Dataset section =>
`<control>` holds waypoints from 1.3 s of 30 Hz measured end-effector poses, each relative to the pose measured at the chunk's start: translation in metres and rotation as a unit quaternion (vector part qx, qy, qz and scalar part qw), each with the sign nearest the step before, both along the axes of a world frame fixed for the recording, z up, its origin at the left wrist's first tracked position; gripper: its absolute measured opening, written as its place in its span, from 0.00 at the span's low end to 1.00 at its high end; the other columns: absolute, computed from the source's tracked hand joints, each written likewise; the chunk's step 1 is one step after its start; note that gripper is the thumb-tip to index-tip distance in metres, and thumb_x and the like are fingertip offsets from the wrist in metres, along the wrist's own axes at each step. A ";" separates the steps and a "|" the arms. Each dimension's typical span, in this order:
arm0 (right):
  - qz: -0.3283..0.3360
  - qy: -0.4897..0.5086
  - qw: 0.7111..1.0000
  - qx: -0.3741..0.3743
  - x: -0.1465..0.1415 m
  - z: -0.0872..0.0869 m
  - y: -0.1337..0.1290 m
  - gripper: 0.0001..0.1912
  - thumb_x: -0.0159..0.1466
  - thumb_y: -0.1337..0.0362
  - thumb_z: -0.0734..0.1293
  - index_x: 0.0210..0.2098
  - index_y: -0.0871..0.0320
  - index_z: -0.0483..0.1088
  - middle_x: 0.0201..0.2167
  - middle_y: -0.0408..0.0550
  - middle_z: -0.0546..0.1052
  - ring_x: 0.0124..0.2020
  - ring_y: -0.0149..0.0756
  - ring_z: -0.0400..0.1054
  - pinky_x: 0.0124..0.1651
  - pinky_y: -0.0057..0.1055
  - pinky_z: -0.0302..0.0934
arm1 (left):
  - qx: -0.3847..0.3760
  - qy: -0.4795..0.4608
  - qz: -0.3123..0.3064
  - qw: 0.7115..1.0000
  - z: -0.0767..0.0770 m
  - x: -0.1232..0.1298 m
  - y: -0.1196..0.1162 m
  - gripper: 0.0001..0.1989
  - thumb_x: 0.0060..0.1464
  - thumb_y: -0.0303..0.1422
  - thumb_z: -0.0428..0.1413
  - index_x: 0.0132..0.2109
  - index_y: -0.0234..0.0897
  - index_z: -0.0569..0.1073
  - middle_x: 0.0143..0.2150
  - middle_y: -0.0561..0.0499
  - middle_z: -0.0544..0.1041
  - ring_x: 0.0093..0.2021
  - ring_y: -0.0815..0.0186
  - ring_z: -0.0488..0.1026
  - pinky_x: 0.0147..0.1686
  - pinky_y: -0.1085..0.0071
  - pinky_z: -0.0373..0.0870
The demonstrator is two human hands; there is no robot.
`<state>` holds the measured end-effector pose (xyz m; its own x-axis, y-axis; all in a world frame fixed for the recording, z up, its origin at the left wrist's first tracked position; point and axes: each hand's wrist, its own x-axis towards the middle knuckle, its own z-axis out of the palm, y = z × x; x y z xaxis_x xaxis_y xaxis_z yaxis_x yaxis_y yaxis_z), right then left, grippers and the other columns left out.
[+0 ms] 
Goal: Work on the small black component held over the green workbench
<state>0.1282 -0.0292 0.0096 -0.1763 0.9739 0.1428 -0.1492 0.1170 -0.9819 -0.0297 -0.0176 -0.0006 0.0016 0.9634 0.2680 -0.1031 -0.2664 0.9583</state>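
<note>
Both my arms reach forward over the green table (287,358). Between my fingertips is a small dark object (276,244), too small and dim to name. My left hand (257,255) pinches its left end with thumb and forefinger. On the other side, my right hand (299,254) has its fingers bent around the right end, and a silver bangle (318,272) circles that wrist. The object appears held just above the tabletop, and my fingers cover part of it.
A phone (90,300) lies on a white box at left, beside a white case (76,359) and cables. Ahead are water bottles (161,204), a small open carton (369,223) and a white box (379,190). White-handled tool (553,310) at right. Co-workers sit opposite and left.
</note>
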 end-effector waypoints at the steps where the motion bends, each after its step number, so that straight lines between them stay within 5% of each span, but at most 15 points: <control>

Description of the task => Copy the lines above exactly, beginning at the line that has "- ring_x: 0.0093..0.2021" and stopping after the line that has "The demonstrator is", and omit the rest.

Task response =>
  - ring_x: 0.0093..0.2021
  - ring_y: -0.0815..0.0186
  - ring_z: -0.0488..0.1026
  - pinky_x: 0.0147..0.1686
  - pinky_y: -0.1085..0.0071
  - pinky_z: -0.0373..0.0870
The demonstrator is two human hands; there is no robot.

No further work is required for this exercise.